● Task to carry out
Return, from the lines below, each one that includes the word "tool".

● Dataset extract
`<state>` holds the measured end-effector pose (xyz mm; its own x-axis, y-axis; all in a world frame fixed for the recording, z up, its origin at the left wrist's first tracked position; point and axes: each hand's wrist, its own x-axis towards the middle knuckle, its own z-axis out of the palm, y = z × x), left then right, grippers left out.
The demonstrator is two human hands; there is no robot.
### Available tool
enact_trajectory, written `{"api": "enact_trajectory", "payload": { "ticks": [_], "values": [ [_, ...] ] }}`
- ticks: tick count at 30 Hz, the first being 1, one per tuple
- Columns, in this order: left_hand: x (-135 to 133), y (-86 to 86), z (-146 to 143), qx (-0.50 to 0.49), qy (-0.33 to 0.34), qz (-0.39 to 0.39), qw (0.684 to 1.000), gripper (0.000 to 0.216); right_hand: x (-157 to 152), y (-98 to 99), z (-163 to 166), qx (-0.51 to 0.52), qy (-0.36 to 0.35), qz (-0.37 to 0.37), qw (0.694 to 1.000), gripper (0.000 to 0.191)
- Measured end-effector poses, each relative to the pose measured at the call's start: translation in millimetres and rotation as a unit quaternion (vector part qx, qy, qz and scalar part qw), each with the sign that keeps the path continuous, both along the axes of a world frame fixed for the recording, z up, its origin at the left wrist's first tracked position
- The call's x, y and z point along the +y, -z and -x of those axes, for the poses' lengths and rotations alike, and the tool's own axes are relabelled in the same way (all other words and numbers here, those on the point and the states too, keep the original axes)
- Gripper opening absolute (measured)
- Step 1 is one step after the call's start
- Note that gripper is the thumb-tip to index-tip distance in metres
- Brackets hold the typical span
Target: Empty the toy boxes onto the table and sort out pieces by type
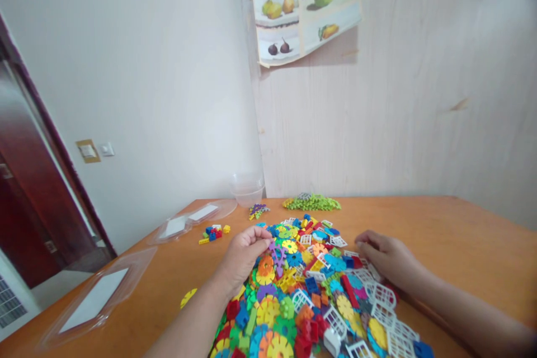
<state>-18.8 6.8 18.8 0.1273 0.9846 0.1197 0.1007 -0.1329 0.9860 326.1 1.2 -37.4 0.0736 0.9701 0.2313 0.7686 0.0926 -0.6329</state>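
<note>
A big heap of mixed plastic building pieces (268, 310) covers the middle of the table: notched discs, bricks and white lattice window pieces (335, 321). At the heap's upper left, my left hand (247, 254) pinches a purple branching connector (278, 257) between thumb and fingertips. Just below that connector lies an orange notched disc (265, 268). My right hand (384, 257) rests low at the heap's right edge, fingers curled, beside more white lattice pieces (382, 296). Whatever its fingers may hold is hidden.
Behind the heap are a pile of green pieces (316, 202), a small purple-and-yellow group (258, 211) and a clear plastic tub (247, 190). A few bricks (213, 233) sit to the left. Clear lids with white labels (96, 299) line the table's left side.
</note>
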Motion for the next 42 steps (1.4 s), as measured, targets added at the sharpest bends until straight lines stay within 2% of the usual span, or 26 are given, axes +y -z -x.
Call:
{"api": "enact_trajectory", "payload": {
  "ticks": [4,8,11,16,22,24,27,30,32,35,42],
  "values": [
    [4.3,3.6,3.0,-0.031,-0.001,0.005,1.0,0.017,-9.5,-26.6,20.1,0.036,-0.021,-0.029,0.999,0.032],
    [6.0,6.5,3.9,-0.058,0.014,0.012,0.998,0.015,-18.8,-54.0,63.3,0.123,-0.113,0.014,0.986,0.029],
    [4.9,5.2,3.7,-0.073,0.027,0.016,0.997,0.014,-19.3,-67.6,98.5,0.157,-0.152,0.039,0.975,0.026],
    [2.2,0.4,4.5,-0.091,0.032,0.009,0.995,0.015,-5.1,-70.8,142.1,0.155,-0.2,0.079,0.964,0.024],
    [8.0,0.2,14.4,-0.119,0.0,0.003,0.993,0.023,20.8,-67.8,167.2,0.157,-0.203,0.077,0.963,0.013],
    [13.2,0.6,22.2,-0.136,-0.045,-0.005,0.99,0.027,33.3,-74.1,169.3,0.12,-0.179,0.049,0.975,0.014],
    [22.7,2.3,37.1,-0.149,-0.148,-0.009,0.978,0.028,60.0,-86.8,169.2,-0.01,-0.134,-0.026,0.991,0.017],
    [32.3,7.4,50.3,-0.138,-0.23,0.006,0.963,0.025,91.9,-96.3,170.9,-0.103,-0.115,-0.032,0.987,0.019],
    [37.6,12.9,55.4,-0.126,-0.259,0.013,0.957,0.022,111.4,-99.3,175.2,-0.135,-0.115,-0.026,0.984,0.019],
    [43.3,22.5,57.9,-0.108,-0.27,0.008,0.957,0.017,133.9,-99.0,186.0,-0.196,-0.128,-0.023,0.972,0.018],
    [47.3,34.8,55.5,-0.094,-0.239,0.008,0.966,0.013,166.5,-83.3,210.6,-0.334,-0.165,0.008,0.928,0.024]
  ]
}}
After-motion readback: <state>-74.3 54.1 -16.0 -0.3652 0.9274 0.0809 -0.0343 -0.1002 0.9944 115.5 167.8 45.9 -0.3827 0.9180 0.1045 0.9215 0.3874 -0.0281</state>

● Written response
### Available tool
- The call's x, y and z point along the +y, -z and -x of those axes, for the poses' lengths and rotations alike, and the tool's own axes are relabelled in the same way (all other words and numbers here, those on the point and the states too, keep the original axes)

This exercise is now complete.